Posted in Genealogy by tahughesnc on January 4, 2016

This story about my about my Hughes great-grandparents was published in The Tuscaloosa News in January 1956 — I’m not sure which day.

Pickens Natives, Wed 66 Years, Still Hearty And Independent

Pickens Natives, Wed 66 Years

By BOB KYLE
News Staff Writer

When Mr. and Mrs. Jim Hughes both turned 88 and close partners for 66 short years, shake hands with St. Peter in another world they won’t have far to go. It’ll be like visiting kinfolks in an adjoining forty.

A Pickens County family most of their lives, Mr. and Mrs. Hughes moved on a better farm near Columbus, Miss., right after World War I.
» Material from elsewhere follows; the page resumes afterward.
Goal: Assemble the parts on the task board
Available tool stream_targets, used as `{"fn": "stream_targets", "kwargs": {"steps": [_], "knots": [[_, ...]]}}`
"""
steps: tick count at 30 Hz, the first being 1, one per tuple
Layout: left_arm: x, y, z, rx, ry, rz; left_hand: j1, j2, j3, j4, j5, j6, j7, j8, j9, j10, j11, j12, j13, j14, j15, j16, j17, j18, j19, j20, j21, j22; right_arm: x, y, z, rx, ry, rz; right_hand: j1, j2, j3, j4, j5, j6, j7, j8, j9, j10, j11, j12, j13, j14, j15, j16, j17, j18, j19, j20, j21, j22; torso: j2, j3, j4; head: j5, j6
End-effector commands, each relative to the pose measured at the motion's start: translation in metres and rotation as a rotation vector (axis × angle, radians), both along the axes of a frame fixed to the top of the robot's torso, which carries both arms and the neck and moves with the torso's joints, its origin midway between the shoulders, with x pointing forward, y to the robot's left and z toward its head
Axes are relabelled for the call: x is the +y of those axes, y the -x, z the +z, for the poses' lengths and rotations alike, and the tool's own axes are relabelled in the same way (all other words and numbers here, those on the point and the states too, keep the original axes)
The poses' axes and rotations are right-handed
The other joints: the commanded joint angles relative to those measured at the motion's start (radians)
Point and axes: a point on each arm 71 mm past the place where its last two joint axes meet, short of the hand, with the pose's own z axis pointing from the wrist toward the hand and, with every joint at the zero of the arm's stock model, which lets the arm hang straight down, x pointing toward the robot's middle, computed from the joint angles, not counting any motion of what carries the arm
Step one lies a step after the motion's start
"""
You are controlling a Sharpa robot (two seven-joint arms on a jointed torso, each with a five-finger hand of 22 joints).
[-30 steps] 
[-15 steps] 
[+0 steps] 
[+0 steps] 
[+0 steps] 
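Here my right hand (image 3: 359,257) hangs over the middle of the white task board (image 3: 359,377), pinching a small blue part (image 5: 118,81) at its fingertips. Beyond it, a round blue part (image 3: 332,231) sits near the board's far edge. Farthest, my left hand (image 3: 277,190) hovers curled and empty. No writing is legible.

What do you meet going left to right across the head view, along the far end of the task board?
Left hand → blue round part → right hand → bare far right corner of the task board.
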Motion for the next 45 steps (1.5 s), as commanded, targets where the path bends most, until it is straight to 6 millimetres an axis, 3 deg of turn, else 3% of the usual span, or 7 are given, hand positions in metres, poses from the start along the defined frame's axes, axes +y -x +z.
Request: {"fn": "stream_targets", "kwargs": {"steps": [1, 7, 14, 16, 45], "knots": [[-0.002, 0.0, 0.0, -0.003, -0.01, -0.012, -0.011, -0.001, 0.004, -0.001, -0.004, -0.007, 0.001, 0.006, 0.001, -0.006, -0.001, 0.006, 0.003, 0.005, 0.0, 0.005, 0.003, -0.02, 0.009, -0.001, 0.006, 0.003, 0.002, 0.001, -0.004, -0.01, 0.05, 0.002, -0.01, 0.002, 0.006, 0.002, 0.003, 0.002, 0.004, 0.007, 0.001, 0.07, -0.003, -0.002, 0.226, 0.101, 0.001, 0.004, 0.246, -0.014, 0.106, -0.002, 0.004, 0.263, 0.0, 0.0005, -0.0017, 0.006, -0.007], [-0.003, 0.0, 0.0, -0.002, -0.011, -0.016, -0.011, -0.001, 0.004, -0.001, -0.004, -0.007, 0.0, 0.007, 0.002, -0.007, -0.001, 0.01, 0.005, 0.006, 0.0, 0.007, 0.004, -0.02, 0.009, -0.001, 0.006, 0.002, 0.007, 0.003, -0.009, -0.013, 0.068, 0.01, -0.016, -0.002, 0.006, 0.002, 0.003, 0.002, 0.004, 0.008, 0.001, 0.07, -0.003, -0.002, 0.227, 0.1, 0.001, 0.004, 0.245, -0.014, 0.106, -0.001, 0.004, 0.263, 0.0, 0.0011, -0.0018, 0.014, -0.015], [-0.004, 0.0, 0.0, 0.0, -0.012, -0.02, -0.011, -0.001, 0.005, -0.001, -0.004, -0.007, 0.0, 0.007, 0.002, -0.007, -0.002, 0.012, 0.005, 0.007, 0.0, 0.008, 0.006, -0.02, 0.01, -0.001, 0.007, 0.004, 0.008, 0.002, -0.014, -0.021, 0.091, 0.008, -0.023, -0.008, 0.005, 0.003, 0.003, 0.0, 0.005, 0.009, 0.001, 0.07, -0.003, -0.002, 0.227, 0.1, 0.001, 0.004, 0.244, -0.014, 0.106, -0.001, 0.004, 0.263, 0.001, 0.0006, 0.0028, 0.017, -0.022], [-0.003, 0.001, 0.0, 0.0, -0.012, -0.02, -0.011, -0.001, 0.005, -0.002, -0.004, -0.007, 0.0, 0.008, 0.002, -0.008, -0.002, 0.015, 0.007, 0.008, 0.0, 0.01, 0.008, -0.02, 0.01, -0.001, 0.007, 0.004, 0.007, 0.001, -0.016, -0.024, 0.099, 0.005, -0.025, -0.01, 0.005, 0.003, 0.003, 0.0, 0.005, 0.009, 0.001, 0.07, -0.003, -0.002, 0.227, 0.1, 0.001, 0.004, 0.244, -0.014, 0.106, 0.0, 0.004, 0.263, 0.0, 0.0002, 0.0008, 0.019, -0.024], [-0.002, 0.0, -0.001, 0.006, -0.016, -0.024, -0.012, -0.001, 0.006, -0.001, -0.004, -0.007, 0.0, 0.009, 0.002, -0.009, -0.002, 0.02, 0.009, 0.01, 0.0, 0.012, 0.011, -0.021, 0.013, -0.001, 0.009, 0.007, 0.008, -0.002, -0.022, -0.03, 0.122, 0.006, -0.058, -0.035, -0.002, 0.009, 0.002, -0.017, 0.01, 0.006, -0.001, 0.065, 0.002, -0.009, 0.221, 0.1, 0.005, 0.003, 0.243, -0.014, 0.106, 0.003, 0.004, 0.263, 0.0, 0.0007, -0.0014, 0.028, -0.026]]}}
Last Tuesday, Mrs. Hughes celebrated her 88th birthday. Mr. Jim turned 88 last summer.

It was during the early winter that Mr. and Mrs. Hughes called in their kinfolks to celebrate the 66th anniversary of their wedding.

They have eleven children living. There are 25 surviving grandchildren and 26 surviving great-grandchildren.

A son, Arlie E. Hughes, Tuscaloosa, just recently retired at 65 from employment at Alabama Power Company here. He had worked for the company 16 years.

Another son, E. T. Hughes, is employed by Allen and Jemison Co., in Tuscaloosa. A daughter, Mrs. Ingram Ashcraft, is a nurse’s aid at Druid City Hospital.

The elderly couple has lived through periods of prosperity and the other, were past grownup in the days of Roosevelt’s WPA, but didn’t take any money for plowing under every third heifer or for not planting cotton.

To this day, Mr. and Mrs. Hughes have been self reliant, self-supporting and never the object of any charity from the government, any individual, not even the kinfolks.

Both are still in apparent good health.

Who wears the britches in the family?

“Ours is not an absolute petticoat government,” chuckled the husband, Jim, “but it’s under pretty good control.”

What did his missus think along those lines?

Like most womenfolks, she was smart enough not to say.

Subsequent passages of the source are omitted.